The Northern Great Plains Inventory & Monitoring Network monitors bats to detect long-term trends and to get early warning of undesirable changes in bat populations at the park. A fungal disease called white-nose syndrome is spreading quickly, threatening bat populations in North America. First documented in a New York cave in 2006, this disease is associated with more than seven million bat deaths. It spreads primarily from bat to bat and humans might be spreading the disease by carrying nearly invisible fungal spores on their shoes and clothing from one cave to another. Bat monitoring helps us understand changes occurring with the spread of this devastating disease.
Ten acoustic recording stations were established in 2015 at Mount Rushmore National Memorial. Acoustic recorders detect the unique ultrasonic calls bats use for echolocation.
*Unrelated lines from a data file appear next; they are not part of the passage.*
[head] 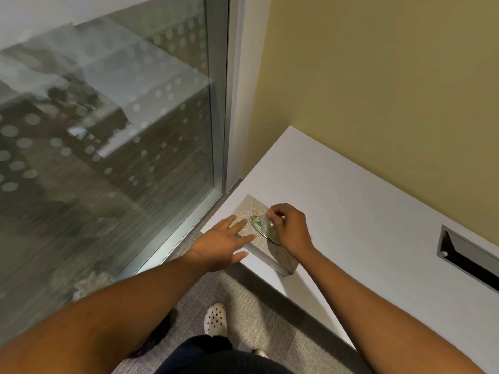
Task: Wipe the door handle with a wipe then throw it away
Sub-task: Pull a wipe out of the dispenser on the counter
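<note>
A beige patterned tissue box (252, 209) stands at the near left corner of a white desk (351, 211). My left hand (221, 242) lies flat on the box's left side with fingers spread. My right hand (289, 225) is over the box's oval opening, its fingertips pinched on a white wipe (266, 224) that sticks up out of the slot. No door handle is in view.
A glass panel (108, 130) with frosted dots in a metal frame (224, 103) fills the left. A yellow wall (378, 76) backs the desk. A recessed metal cable slot (467, 255) sits at the desk's right. Grey carpet and my white shoe (215, 318) are below.
</note>
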Demonstrator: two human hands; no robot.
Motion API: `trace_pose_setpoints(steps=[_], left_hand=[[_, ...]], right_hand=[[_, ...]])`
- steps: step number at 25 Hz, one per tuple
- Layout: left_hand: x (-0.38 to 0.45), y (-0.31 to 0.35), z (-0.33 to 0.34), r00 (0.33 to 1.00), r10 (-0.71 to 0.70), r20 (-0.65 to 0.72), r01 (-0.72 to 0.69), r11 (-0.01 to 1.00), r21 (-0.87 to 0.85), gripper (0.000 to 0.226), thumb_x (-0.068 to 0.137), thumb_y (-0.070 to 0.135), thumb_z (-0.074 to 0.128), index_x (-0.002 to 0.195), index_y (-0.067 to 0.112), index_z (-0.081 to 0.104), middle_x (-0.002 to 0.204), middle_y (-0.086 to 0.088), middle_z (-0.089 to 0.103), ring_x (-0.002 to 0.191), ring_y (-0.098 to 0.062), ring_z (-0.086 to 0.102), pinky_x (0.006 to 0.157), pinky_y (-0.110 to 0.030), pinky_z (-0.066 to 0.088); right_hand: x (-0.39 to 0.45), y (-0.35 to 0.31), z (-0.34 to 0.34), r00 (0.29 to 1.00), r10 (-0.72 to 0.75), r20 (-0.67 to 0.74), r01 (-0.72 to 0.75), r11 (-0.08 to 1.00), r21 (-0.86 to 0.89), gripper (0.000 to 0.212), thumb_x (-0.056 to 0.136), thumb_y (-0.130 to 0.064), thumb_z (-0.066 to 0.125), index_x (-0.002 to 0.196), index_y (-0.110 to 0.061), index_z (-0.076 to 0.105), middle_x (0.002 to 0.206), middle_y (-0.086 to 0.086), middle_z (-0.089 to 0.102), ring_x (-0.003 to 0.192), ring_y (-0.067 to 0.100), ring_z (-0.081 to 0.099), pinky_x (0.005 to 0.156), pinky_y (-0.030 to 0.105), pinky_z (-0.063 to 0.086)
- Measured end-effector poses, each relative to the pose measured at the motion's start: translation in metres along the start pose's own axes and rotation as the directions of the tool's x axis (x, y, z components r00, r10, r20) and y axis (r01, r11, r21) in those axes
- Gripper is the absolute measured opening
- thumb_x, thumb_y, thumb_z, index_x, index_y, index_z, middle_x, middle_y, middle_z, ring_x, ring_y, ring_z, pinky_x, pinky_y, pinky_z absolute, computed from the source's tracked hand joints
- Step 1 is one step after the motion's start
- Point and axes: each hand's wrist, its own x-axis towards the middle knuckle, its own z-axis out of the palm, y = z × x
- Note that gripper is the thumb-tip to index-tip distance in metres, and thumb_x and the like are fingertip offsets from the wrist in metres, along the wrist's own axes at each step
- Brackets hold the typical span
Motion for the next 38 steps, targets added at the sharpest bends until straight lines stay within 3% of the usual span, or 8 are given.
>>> trace_pose_setpoints(steps=[4, 8, 10, 15, 19, 30, 34, 38], left_hand=[[0.002, 0.019, -0.022, 0.982, -0.177, -0.061, 0.13, 0.876, -0.464, 0.047, 0.112, 0.055, 0.051, 0.147, 0.03, 0.07, 0.173, -0.002, 0.045, 0.162, -0.03, 0.035, 0.129, -0.047, 0.034], [0.0, 0.034, -0.053, 0.908, -0.395, -0.141, -0.039, 0.256, -0.966, 0.031, 0.102, 0.026, 0.072, 0.132, 0.03, 0.065, 0.145, -0.002, 0.065, 0.135, -0.02, 0.064, 0.11, -0.041, 0.058], [-0.002, 0.04, -0.072, 0.928, -0.356, -0.114, -0.08, 0.109, -0.991, 0.037, 0.093, 0.037, 0.076, 0.128, 0.042, 0.067, 0.134, 0.006, 0.07, 0.119, -0.014, 0.069, 0.095, -0.027, 0.059], [-0.014, 0.056, -0.095, 0.847, -0.52, -0.109, -0.087, 0.066, -0.994, 0.022, 0.096, 0.023, 0.086, 0.08, 0.037, 0.085, 0.085, 0.011, 0.084, 0.082, -0.016, 0.076, 0.065, -0.023, 0.059], [-0.04, 0.069, -0.108, 0.793, -0.603, -0.082, -0.113, -0.013, -0.994, 0.017, 0.101, 0.021, 0.081, 0.086, 0.026, 0.086, 0.093, -0.002, 0.086, 0.086, -0.02, 0.079, 0.072, -0.032, 0.064], [-0.116, 0.087, -0.103, 0.519, -0.817, -0.249, -0.128, 0.213, -0.969, 0.028, 0.117, 0.016, 0.051, 0.09, 0.014, 0.055, 0.08, -0.007, 0.051, 0.077, -0.022, 0.047, 0.074, -0.041, 0.039], [-0.142, 0.103, -0.09, 0.376, -0.874, -0.308, -0.041, 0.317, -0.948, 0.025, 0.118, 0.02, 0.05, 0.101, 0.003, 0.056, 0.077, 0.005, 0.053, 0.068, -0.014, 0.046, 0.065, -0.036, 0.038], [-0.171, 0.117, -0.085, 0.39, -0.895, -0.218, -0.071, 0.206, -0.976, 0.033, 0.115, 0.032, 0.058, 0.105, 0.001, 0.061, 0.081, -0.005, 0.063, 0.071, -0.019, 0.055, 0.067, -0.034, 0.041]], right_hand=[[-0.006, -0.019, -0.014, 0.998, 0.058, -0.019, -0.054, 0.985, 0.166, 0.016, 0.104, -0.018, 0.059, 0.096, -0.012, 0.072, 0.094, 0.001, 0.073, 0.092, 0.018, 0.07, 0.082, 0.031, 0.055], [-0.014, -0.036, -0.026, 0.998, 0.063, 0.004, -0.061, 0.949, 0.31, 0.014, 0.104, -0.019, 0.06, 0.102, -0.011, 0.071, 0.097, 0.001, 0.073, 0.093, 0.018, 0.072, 0.084, 0.027, 0.059], [-0.016, -0.043, -0.032, 0.997, 0.071, 0.03, -0.078, 0.923, 0.378, 0.013, 0.104, -0.019, 0.06, 0.104, -0.012, 0.071, 0.097, 0.0, 0.073, 0.087, 0.01, 0.073, 0.076, 0.019, 0.059], [-0.023, -0.052, -0.044, 0.993, 0.097, 0.074, -0.121, 0.865, 0.487, 0.012, 0.103, -0.021, 0.061, 0.102, -0.014, 0.072, 0.092, -0.002, 0.073, 0.074, 0.004, 0.069, 0.067, 0.018, 0.056], [-0.028, -0.058, -0.048, 0.982, -0.013, 0.187, -0.086, 0.857, 0.507, 0.011, 0.095, -0.036, 0.071, 0.103, -0.028, 0.072, 0.102, -0.005, 0.074, 0.095, 0.018, 0.074, 0.078, 0.027, 0.062], [-0.037, -0.094, -0.041, 0.742, -0.376, 0.555, 0.297, 0.926, 0.231, 0.011, 0.09, -0.03, 0.076, 0.098, -0.025, 0.082, 0.092, -0.002, 0.08, 0.084, 0.018, 0.076, 0.085, 0.043, 0.066], [-0.048, -0.109, -0.038, 0.682, -0.381, 0.624, 0.205, 0.919, 0.337, 0.023, 0.099, -0.031, 0.067, 0.089, -0.043, 0.083, 0.091, -0.007, 0.082, 0.087, 0.016, 0.075, 0.077, 0.027, 0.061], [-0.064, -0.125, -0.021, 0.65, -0.339, 0.68, -0.037, 0.88, 0.474, 0.024, 0.105, -0.019, 0.058, 0.101, -0.014, 0.081, 0.098, 0.01, 0.08, 0.095, 0.017, 0.076, 0.083, 0.025, 0.062]])
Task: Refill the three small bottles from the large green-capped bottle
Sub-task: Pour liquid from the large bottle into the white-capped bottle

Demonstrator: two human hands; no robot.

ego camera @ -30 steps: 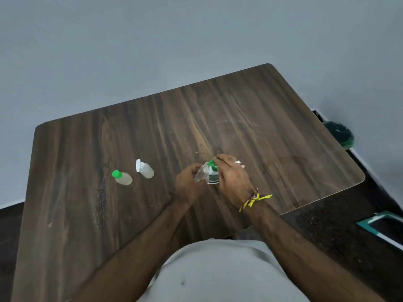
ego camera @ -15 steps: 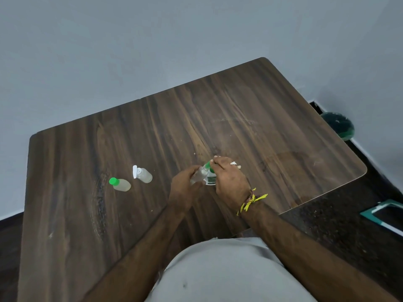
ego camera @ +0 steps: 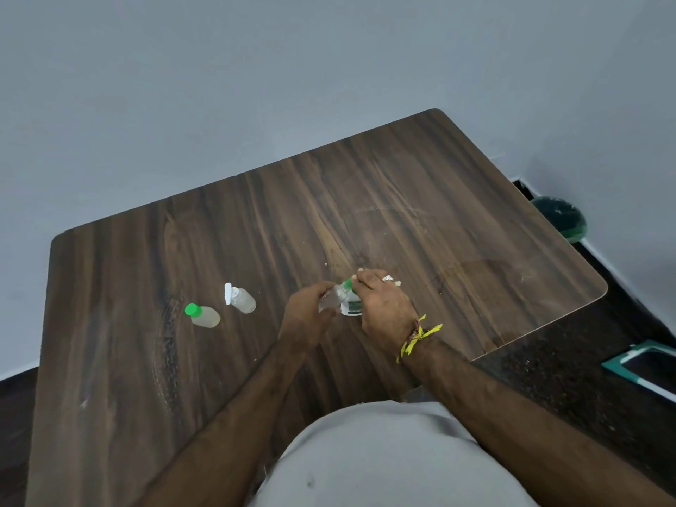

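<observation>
Left hand [ego camera: 311, 309] grips a tilted small bottle [ego camera: 331, 300] mouth-to-spout against the big bottle [ego camera: 352, 305] gripped by the right hand [ego camera: 384, 305] for pouring, above the surface [ego camera: 457, 232]; two others lie left.

I can read nothing here. The big bottle [ego camera: 352, 305] under my right hand [ego camera: 384, 305] carries a white label with a dark green band, but any print on it is too small and blurred to make out, and my fingers [ego camera: 365, 278] cover part of it. The two small bottles on the counter [ego camera: 439, 214] show no lettering I can tell.
</observation>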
There were 44,796 bat call recordings from stations across all survey nights from 2015 to 2017. The data were analyzed through specialized software programs that make preliminary identifications of the bat species based on individual call characteristics, such as frequency and shape. Some bat species make calls that are similar to other species, which is why researchers with special expertise review the calls and make the final species determinations.